_About this exercise:_
Your answer should be the lines from the one with "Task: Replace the" to the end of the data below, both included, exact and free of pictures.

_Source information:_
★ ★ ★ ★

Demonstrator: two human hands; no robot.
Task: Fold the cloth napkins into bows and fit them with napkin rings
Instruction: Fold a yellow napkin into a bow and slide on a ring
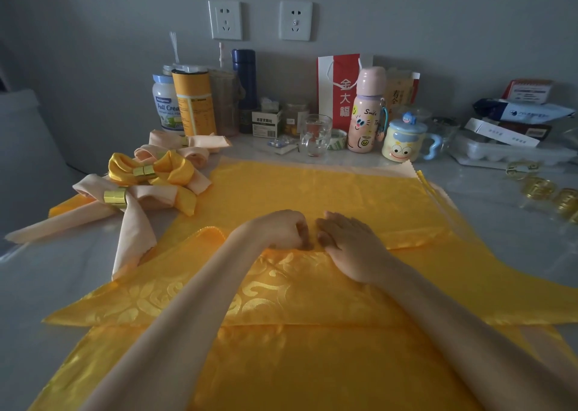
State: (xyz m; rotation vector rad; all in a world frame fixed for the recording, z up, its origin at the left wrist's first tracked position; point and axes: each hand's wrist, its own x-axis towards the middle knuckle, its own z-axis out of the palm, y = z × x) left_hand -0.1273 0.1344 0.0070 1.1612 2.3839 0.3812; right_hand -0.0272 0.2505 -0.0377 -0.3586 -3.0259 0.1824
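On the left of the table point(47, 285), at least three bows lay finished and ringed: a peach bow point(93, 188) cinched by a gold ring point(115, 197), a yellow bow point(175, 170) behind it, and a second peach one point(190, 143) at the back. At centre, a yellow napkin point(312, 191) lay spread across the table with its near portion turned up into a patterned band, apparently an early fold and some way from a bow. The person's left hand point(281, 231) rested at the middle of that fold edge, its fingers curled down and pinching the cloth. Just beside it, almost touching, the right hand point(350, 245) lay flatter, fingers close together, pressing the same edge. More cloth showed beneath the napkin, yellow point(312, 363) at the near side and a peach edge point(391, 168) at the far side, suggesting further napkins awaited folding. On the right, well apart from the hands, loose gold rings point(539, 188) sat unused, none yet fitted to the napkin in hand.
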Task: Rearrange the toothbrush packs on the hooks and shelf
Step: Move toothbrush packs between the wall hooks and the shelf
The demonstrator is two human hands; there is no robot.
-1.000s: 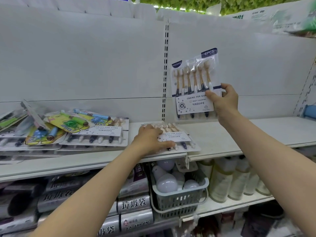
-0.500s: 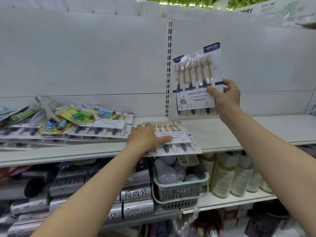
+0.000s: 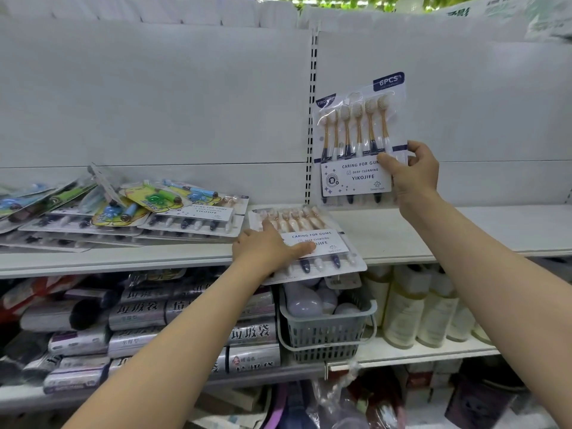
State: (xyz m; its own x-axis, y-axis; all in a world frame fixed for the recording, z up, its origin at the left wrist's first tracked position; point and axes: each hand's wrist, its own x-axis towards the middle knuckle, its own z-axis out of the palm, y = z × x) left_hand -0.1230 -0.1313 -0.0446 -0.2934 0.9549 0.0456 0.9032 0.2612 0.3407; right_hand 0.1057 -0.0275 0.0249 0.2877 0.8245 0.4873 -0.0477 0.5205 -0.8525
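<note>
Head view: right hand (image 3: 414, 176) pinches YIKOJIFE 6PCS pack (image 3: 356, 134); left hand (image 3: 263, 252) rests flat on CARING FOR GUMS pack (image 3: 309, 219).

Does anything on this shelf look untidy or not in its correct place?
Yes. The pile of packs at the left of the shelf is jumbled and tilted, colourful ones mixed in. The flat pack under the left hand overhangs the shelf edge. The upright pack in the right hand looks fine.
</note>
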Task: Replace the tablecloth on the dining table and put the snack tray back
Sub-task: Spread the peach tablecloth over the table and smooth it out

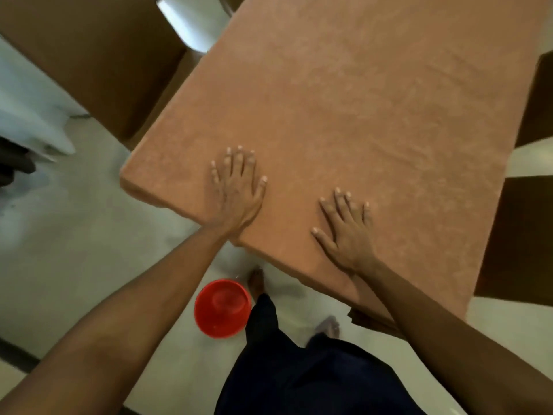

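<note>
1. head view: the brown-orange tablecloth [344, 100] lies spread flat over the dining table, covering the top and folding down over the near edge and the left edge.
2. the left hand [236, 190] rests palm down on the cloth near the near left corner, fingers straight and slightly spread, gripping nothing; its wrist crosses the near edge.
3. the right hand [347, 232] rests flat on the cloth just inside the near edge, fingers straight and fanned, thumb out to the left, holding nothing. the two hands are apart.
4. a red bowl [222, 308] stands on the pale floor [74, 250] below the near edge, just beside the person's bare foot [257, 283] and dark trouser leg.
5. a brown chair [89, 55], blurred, stands close to the table's left edge.
6. another brown chair [520, 235] sits close against the right edge.
7. a wide stretch of pale floor shows left of the near corner, between the red bowl and the left chair.
</note>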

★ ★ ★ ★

_Solution for this problem:_
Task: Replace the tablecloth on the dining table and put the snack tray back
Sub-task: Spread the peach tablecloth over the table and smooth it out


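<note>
1. head view: the brown-orange tablecloth [344, 100] lies spread flat over the dining table, covering the top and folding down over the near edge and the left edge.
2. the left hand [236, 190] rests palm down on the cloth near the near left corner, fingers straight and slightly spread, gripping nothing; its wrist crosses the near edge.
3. the right hand [347, 232] rests flat on the cloth just inside the near edge, fingers straight and fanned, thumb out to the left, holding nothing. the two hands are apart.
4. a red bowl [222, 308] stands on the pale floor [74, 250] below the near edge, just beside the person's bare foot [257, 283] and dark trouser leg.
5. a brown chair [89, 55], blurred, stands close to the table's left edge.
6. another brown chair [520, 235] sits close against the right edge.
7. a wide stretch of pale floor shows left of the near corner, between the red bowl and the left chair.
</note>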

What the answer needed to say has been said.